• WORK ITEM
Read the lines of the data below and retrieve those with "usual".

• DATA SUPPLIED
------------------------------------

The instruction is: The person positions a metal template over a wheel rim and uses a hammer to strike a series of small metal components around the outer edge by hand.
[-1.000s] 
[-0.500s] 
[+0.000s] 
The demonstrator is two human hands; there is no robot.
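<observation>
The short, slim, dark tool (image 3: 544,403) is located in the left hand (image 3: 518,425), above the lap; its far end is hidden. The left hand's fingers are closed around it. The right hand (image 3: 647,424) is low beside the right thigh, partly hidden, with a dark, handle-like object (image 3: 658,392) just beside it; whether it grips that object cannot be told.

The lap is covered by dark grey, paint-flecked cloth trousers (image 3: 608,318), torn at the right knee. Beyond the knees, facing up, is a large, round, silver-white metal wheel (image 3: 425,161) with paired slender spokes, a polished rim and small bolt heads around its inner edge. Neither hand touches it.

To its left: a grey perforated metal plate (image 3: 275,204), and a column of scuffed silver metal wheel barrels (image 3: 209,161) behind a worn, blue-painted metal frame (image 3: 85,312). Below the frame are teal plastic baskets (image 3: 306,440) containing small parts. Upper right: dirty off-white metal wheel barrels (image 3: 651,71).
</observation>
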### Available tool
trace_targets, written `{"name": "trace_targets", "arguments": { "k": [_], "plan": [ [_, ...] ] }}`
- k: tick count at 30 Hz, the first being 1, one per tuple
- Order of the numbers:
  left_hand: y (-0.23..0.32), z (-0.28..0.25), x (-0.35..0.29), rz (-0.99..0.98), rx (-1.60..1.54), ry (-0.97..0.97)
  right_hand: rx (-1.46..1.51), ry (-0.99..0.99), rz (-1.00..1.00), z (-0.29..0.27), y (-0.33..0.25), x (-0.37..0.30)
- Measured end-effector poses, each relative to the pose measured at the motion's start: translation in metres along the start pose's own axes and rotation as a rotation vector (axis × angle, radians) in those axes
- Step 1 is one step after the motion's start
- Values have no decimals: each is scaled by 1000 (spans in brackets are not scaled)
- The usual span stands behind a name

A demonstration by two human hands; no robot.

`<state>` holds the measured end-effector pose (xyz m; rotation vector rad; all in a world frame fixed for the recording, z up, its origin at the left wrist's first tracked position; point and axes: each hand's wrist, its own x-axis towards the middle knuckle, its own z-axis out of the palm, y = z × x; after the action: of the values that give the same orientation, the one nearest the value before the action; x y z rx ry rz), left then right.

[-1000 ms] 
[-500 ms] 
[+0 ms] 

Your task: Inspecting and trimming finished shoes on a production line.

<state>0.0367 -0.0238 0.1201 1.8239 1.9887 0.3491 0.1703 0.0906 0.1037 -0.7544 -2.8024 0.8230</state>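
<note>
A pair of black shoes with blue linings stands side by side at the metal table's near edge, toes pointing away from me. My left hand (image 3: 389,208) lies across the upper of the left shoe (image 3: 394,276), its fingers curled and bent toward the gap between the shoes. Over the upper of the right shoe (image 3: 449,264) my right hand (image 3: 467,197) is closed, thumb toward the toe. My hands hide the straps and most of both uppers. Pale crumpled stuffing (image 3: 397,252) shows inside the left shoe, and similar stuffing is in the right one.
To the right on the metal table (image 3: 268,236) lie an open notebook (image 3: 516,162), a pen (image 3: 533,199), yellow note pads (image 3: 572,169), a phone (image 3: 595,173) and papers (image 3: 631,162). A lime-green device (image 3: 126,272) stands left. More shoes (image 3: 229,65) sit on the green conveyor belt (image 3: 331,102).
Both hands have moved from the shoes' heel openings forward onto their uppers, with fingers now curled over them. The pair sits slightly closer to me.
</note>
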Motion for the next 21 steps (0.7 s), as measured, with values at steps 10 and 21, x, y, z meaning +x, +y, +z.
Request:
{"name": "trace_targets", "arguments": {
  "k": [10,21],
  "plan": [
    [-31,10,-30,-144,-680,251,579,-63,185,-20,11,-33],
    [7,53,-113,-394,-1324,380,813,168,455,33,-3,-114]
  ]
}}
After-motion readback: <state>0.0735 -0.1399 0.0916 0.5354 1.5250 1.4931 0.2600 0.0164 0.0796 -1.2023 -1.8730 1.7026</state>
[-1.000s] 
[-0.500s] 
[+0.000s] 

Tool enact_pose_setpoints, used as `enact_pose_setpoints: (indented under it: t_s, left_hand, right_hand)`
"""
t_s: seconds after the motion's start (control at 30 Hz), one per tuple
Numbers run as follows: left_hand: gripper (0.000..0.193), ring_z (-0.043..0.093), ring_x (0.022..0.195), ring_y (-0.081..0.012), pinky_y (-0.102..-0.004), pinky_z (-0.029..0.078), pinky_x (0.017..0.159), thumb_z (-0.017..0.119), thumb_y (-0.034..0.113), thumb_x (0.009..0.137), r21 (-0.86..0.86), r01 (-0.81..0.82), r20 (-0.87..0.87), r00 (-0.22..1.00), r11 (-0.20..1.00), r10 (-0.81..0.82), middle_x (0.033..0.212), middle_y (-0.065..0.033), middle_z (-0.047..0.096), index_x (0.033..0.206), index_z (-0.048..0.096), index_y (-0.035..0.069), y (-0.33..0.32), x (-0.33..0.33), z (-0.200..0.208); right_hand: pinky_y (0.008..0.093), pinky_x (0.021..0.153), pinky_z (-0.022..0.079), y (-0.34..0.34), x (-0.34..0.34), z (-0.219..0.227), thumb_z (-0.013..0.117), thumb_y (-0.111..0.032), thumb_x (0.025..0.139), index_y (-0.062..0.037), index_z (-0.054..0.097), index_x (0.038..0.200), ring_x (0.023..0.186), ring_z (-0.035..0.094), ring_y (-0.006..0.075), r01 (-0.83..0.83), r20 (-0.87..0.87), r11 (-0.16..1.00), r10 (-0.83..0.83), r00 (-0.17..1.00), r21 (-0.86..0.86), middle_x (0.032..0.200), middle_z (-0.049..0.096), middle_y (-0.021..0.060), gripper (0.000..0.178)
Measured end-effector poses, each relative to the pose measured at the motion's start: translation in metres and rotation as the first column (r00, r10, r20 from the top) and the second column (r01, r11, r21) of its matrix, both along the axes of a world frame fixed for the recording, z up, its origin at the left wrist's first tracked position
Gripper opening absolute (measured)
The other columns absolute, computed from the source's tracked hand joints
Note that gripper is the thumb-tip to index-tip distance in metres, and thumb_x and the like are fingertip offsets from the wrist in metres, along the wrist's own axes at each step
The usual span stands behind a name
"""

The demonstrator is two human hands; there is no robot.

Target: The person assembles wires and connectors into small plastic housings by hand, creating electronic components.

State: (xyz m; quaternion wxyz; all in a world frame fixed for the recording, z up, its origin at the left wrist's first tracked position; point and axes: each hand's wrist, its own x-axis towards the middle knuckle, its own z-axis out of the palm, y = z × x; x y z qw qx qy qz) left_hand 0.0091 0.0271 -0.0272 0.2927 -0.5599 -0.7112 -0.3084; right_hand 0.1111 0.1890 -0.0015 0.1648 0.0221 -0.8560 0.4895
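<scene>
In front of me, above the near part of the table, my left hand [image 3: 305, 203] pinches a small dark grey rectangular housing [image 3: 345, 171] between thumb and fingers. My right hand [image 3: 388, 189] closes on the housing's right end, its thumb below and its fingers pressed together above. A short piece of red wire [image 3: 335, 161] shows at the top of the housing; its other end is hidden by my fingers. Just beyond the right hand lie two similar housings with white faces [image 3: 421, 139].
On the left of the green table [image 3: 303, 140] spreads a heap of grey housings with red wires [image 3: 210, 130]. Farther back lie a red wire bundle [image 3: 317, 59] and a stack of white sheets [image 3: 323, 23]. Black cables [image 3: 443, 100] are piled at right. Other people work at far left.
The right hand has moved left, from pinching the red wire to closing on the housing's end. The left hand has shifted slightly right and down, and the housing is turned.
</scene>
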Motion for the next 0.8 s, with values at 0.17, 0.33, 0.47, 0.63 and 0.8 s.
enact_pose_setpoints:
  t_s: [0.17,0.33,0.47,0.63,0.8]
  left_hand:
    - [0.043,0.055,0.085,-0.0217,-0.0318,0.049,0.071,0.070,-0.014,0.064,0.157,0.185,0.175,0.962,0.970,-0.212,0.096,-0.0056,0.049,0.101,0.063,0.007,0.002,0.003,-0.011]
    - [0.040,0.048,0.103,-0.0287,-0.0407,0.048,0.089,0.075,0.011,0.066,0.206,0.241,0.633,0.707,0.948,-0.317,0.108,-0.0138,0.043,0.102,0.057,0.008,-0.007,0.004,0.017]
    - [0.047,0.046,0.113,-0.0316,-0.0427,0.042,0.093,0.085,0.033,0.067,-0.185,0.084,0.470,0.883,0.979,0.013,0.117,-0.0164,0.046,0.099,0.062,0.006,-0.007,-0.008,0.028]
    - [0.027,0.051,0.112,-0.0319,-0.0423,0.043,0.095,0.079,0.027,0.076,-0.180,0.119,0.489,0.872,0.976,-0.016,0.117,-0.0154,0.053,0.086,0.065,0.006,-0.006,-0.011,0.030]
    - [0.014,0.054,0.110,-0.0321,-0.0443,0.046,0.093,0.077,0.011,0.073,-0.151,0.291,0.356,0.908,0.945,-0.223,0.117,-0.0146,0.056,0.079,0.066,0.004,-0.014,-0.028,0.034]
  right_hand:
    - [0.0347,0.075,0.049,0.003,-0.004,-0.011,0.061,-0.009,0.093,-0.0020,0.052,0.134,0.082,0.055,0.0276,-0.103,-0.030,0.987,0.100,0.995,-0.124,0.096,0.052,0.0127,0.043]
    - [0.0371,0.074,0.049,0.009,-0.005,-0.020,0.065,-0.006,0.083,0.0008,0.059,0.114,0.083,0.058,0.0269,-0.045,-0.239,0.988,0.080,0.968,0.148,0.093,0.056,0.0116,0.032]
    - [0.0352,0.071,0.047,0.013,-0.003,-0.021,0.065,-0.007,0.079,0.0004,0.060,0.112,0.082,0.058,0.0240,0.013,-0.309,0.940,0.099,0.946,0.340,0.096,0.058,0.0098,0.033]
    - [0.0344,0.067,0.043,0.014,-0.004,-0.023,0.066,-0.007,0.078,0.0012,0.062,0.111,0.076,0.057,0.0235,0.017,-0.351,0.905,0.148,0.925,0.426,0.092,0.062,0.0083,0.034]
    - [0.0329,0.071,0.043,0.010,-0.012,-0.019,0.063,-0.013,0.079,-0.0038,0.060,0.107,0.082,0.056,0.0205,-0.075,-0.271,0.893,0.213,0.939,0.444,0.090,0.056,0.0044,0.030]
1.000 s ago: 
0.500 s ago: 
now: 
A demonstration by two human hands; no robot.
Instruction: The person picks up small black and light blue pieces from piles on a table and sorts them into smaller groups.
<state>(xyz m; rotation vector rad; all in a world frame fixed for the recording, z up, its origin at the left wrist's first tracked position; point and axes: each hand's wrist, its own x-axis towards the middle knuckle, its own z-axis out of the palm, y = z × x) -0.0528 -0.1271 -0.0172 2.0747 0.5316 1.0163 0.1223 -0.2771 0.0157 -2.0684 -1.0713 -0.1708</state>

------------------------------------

• RESPONSE
- The usual span stands behind a name
The usual span stands behind a name

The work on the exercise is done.